Regional impacts varied across the state

The increase in electricity consumption during Winter Storm Fern was not uniform across the state. Northern load zones experienced larger temperature-normalised increases in demand than southern ones. Localised demand spikes can still create operational challenges, even when statewide demand remains manageable.

Because this analysis focuses on electricity consumption only, this pattern could simply reflect differences in heating technologies, building efficiency and consumer behaviour. Households around Dallas and Houston rely more heavily on electric heating, while households in other parts of the state meet a greater share of heating demand through gas. As Octopus is an electric-only supplier in Texas, the data does not capture the impact on heating demand for gas-supplied households.

Electric heating flexibility, including pre-heating, could help manage peak system stress during cold weather events

Electric heating has distinct demand profiles. The chart below shows hourly electricity consumption on the peak storm day, 25 Jan 2026, for the four ERCOT load zones. It shows distinctive smooth increases in consumption during the morning, and sharp spikes in the evening, characteristic of home heating demand. The results are particularly stark in the northern and southern load zones, reinforcing that winter resilience is not only about when demand peaks, but where.

Electric heating can act as a flexible demand resource during cold weather peaks. Previous Centre for Net Zero analysis of Octopus Energy programmes in Texas, covering both heating and cooling, found that customers accepted 94% of remote thermostat adjustments during peak demand periods. Similar research with Nesta in the UK, where heat pumps were remotely controlled, found that only 9% of the time did participants opt out of flexibility events before they began.

Modelling of the Texas data suggests that pre-heating can sustain flexibility even under more severe atmospheric conditions. Under extreme external temperatures, adjusting internal temperatures prior to an event could see survival probabilities remain as high as 90–97% over 150 minutes. This indicates that pre-heating could make even longer periods of control viable during bouts of extreme cold, precisely when demand and grid constraints are likely to be greatest.

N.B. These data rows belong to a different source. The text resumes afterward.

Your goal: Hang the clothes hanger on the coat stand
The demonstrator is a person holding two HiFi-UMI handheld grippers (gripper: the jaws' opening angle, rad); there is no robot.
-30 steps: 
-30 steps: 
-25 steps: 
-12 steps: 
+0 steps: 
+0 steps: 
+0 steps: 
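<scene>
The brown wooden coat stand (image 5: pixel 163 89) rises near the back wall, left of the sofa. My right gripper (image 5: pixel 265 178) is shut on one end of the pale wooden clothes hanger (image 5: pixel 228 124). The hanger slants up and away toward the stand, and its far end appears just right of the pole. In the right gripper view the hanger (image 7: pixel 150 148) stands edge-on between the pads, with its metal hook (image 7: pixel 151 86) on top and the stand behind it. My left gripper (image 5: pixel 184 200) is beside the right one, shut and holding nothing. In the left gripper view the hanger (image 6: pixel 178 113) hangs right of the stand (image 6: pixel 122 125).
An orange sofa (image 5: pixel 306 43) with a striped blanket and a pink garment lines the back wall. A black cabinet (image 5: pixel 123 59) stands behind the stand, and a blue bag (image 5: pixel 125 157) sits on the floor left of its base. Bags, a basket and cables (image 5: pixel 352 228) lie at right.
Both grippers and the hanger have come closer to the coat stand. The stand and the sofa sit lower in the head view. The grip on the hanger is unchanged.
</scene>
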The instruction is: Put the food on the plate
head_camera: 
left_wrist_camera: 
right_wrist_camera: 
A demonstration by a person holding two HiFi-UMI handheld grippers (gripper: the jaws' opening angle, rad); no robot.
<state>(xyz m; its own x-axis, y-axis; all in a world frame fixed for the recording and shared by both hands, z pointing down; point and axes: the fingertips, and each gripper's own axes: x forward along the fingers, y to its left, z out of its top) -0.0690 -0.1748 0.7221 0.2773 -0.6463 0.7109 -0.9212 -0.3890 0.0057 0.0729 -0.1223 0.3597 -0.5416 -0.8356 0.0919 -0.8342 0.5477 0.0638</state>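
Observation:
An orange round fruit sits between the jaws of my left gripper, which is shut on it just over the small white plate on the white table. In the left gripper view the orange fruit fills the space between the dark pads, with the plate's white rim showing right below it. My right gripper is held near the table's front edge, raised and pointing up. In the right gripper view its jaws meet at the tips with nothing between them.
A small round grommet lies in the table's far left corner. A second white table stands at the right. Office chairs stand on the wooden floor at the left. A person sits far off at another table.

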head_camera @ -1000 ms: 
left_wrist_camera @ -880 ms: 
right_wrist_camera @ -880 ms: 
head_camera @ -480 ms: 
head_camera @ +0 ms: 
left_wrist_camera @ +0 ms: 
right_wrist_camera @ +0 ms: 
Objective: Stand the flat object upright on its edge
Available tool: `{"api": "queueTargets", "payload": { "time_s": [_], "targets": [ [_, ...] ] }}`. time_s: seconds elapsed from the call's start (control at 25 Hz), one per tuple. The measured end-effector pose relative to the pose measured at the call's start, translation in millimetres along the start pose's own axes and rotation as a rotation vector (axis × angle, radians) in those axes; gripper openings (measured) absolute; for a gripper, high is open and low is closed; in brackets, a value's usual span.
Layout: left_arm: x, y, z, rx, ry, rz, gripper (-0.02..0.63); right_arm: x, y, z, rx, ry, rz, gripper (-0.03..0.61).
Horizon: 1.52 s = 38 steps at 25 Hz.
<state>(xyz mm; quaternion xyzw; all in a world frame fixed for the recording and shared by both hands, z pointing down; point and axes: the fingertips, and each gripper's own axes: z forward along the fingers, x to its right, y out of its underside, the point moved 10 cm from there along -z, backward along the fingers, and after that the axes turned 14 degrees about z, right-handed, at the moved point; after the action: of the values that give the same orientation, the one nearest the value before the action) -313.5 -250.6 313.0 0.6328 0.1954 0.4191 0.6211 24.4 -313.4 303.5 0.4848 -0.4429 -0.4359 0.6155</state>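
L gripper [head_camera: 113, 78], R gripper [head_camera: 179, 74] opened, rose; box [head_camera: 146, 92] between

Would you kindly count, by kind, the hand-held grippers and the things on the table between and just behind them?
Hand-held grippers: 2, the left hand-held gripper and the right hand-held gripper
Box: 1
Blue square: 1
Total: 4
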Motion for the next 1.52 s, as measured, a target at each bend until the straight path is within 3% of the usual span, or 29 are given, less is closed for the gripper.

Our trial with heat pump users in the UK also suggests there was no day too cold for flexibility within the range of temperatures observed, although sub-zero conditions were not reached. More research is needed to understand how heating flexibility performs during prolonged or sub-zero cold spells — an area Centre for Net Zero continues to explore.

In ERCOT’s nodal market, where prices reflect local constraints across time and location, there are strong system incentives to manage demand at a granular level. Although wholesale price signals cannot be directly passed through to consumers following legislative changes in 2021, suppliers and aggregators still benefit from reducing exposure to peak prices. Well-designed incentives, including targeted rewards for automated heating management, can therefore align consumer comfort with system resilience.

What this means for winter resilience in Texas

Winter Storm Fern provides a useful example of a moderate winter stress event rather than a system-wide shock. Household electricity demand increased, but the scale and duration of that increase were within historical norms.

The fact that there were no major outages in ERCOT’s service area during Storm Fern is encouraging, and suggestive that reforms since Winter Storm Uri may be protecting households, especially when other regions were not so fortunate. But the system is yet to be tested to the same degree as it was in 2021. Extreme and prolonged cold remains a significant risk.

As electrification and climate variability increase, understanding how household electricity demand responds to winter weather will be increasingly important. More important still is understanding how consumers can be incentivised to flex demand, for example through short, time-limited adjustments or pre-heating, to play an increasingly important role in managing peak winter stress without compromising comfort.